Depending on your perspective, a shoebill either has the same goofy charm as the long-lost dodo or it looks like it might go on the attack any moment.
What makes the aptly named shoebill so unique is its foot-long bill that resembles a Dutch clog. Tan with brown splotches, it’s five inches wide and has sharp edges and a sharp hook on the end. Its specialized bill allows the shoebill to grab large prey, including lungfish, tilapia, eels, and snakes. It even snacks on baby crocodiles and Nile monitor lizards.
At first glance, shoebills don’t seem like they could be ambush predators. Reaching up to five feet tall with an eight-foot wingspan, shoebills have yellow eyes, gray feathers, white bellies, and a small feathered crest on the back of their heads. They also have long, thin legs with large feet that are ideal for walking on the vegetation in the freshwater marshes and swamps they inhabit in East Africa, from Ethiopia and South Sudan to Zambia.
Shoebills can stay motionless for hours, so when a hapless lungfish comes up for air, it might not notice this lethal prehistoric-looking bird looming until it’s too late. The birds practice a hunting technique called “collapsing,” which involves lunging or falling forward on their prey.
Shoebills are in a family all their own, though they were once classified as storks.

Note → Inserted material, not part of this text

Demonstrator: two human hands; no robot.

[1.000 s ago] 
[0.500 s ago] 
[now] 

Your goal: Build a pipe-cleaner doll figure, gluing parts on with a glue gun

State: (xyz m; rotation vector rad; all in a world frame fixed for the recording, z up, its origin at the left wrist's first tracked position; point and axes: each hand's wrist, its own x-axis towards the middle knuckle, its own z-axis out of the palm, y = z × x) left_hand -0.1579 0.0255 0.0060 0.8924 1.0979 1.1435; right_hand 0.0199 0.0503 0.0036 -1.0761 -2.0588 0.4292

They do share traits with storks and herons, like the long necks and legs characteristic of wading birds, though their closest relatives are the pelicans.
Though they’re mainly silent, shoebills sometimes engage in bill-clattering, a sound made as a greeting and during nesting. They keep cool with a technique called gular fluttering—vibrating the throat muscles to dissipate heat. Chicks sometimes make hiccup-like sounds when they’re hungry.
Reproduction
Shoebills reach maturity at three to four years old, and breeding pairs are monogamous. These birds are very solitary in nature, though, and even mating pairs will feed at opposite sides of their territory. Breeding pairs build nests on water or on floating vegetation, and can be up to eight feet wide. Females lay an average of two eggs at the end of the rainy season.
As co-parents, both birds tend to the eggs and young. This includes incubating and turning eggs, and cooling them with water they bring to the nest in their large bills. Hatching occurs in about a month. Chicks have bluish-gray down covering their bodies and a lighter colored bill. Only one chick typically survives to fledge.
Conservation
The International Union for the Conservation of Nature estimates that there are only between 3,300 and 5,300 adult shoebills left in the world, and the population is going down.
As land is cleared for pasture, habitat loss is a major threat, and sometimes cattle will trample on nests. Agricultural burning and pollution from the oil industry and tanneries also affect their habitats. Shoebills are hunted as food in some places, and in others, they’re hunted because they’re considered a bad omen.